# What the exercise asks
Using the data that follows, return exactly the lines from the one that contains "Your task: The" through the one that contains "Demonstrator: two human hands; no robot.", ends included.

# Material shown
....

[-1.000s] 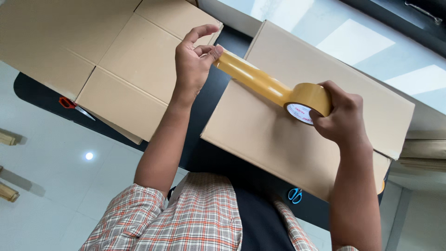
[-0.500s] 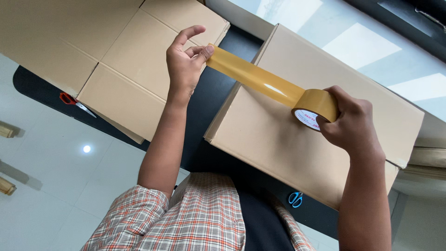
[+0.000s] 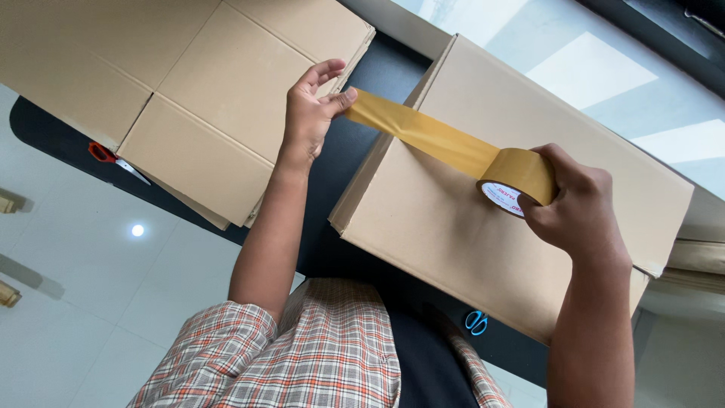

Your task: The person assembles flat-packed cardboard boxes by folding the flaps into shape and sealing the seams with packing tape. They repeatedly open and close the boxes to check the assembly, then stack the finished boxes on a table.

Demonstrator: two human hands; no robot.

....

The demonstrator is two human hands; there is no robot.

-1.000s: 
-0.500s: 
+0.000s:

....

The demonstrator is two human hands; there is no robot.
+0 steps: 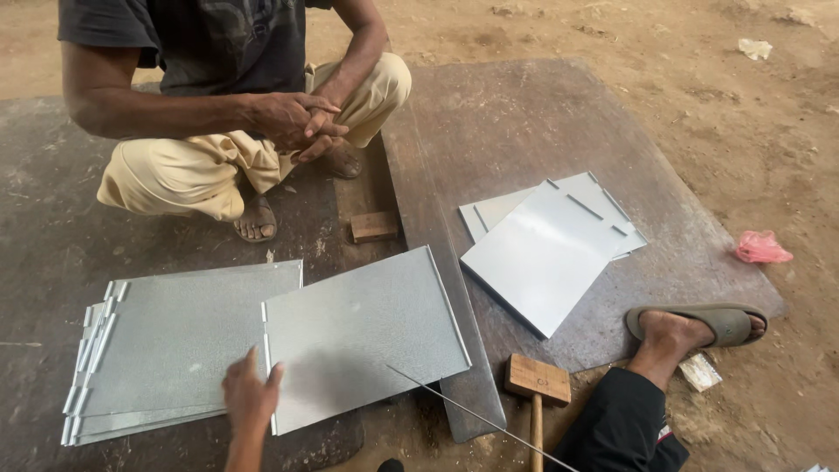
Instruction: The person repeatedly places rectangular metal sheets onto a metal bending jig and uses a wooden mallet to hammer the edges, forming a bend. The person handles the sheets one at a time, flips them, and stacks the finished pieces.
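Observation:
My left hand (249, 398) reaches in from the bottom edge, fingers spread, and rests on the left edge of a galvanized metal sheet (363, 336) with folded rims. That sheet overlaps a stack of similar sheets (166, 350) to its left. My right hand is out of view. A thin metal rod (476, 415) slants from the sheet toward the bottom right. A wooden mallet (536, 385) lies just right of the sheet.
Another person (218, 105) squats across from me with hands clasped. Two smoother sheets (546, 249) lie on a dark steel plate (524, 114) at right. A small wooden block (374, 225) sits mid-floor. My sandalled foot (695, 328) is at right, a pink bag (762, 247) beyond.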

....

# Written solution
Your task: The person assembles flat-packed cardboard boxes by folding the flaps into shape and sealing the seams with packing tape. They repeatedly open and close the boxes to check the assembly, then stack the finished boxes on a table.

Demonstrator: two human hands; no robot.

What the answer needed to say has been said.